DIRECTIONS FOR THIS TASK: Could you print the listing again exactly, omitting the pictures?

====== COLLECTED DATA

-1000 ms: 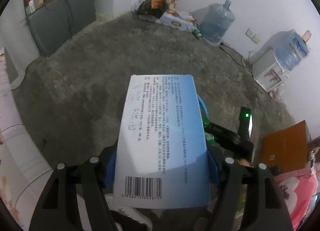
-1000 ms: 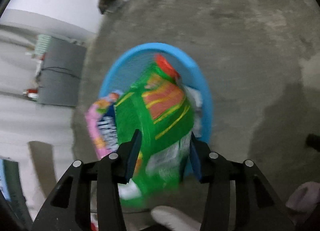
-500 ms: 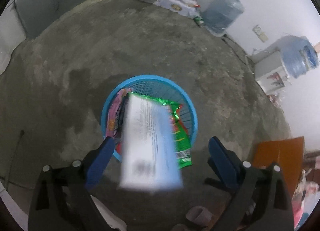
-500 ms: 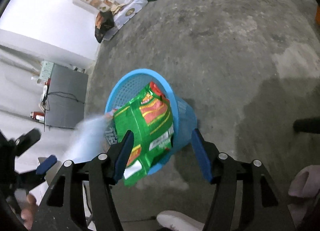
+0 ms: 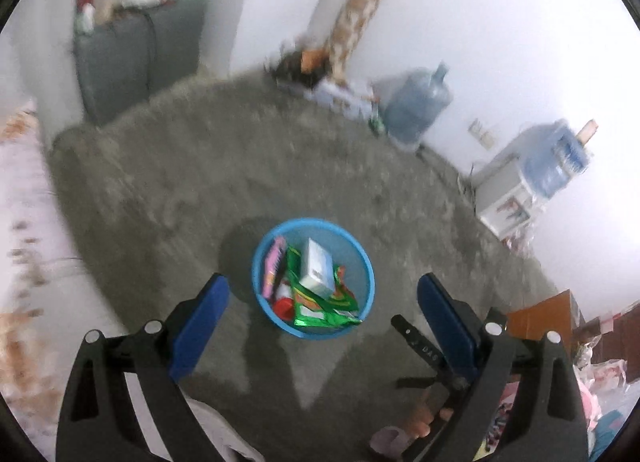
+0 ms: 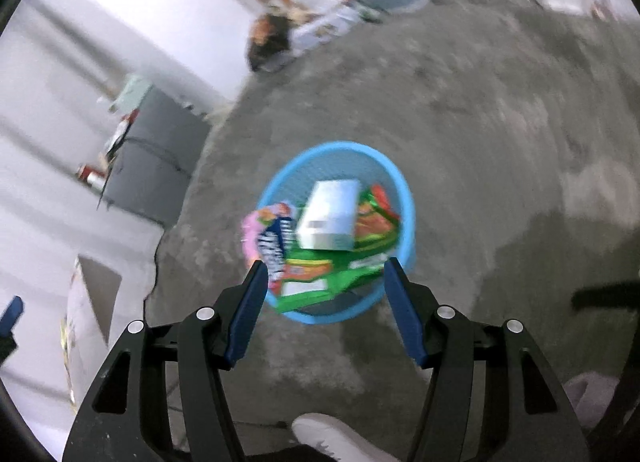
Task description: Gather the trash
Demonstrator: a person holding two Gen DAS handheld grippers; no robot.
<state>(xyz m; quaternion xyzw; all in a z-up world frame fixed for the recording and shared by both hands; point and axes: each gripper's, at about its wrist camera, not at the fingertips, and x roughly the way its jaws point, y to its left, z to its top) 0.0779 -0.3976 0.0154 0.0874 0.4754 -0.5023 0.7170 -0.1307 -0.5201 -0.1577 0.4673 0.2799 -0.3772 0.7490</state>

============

YOUR RESPONSE:
-1000 ms: 
-1000 ms: 
-500 ms: 
-500 ms: 
+0 ms: 
+0 ms: 
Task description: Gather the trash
Demonstrator: a person holding two Gen DAS handheld grippers; no robot.
<state>(xyz m; quaternion xyzw; all in a z-up world frame fixed for the recording and shared by both hands; point and axes: each gripper's, at about its wrist camera, not at the fingertips, and x roughly the way its jaws point, y to its left, z to its top) 0.0779 -0.3976 0.0154 0.0874 0.4754 -0.5023 0.7170 -0.1307 -0.5201 -0.1577 0.4673 0.2799 -0.3772 0.7490</state>

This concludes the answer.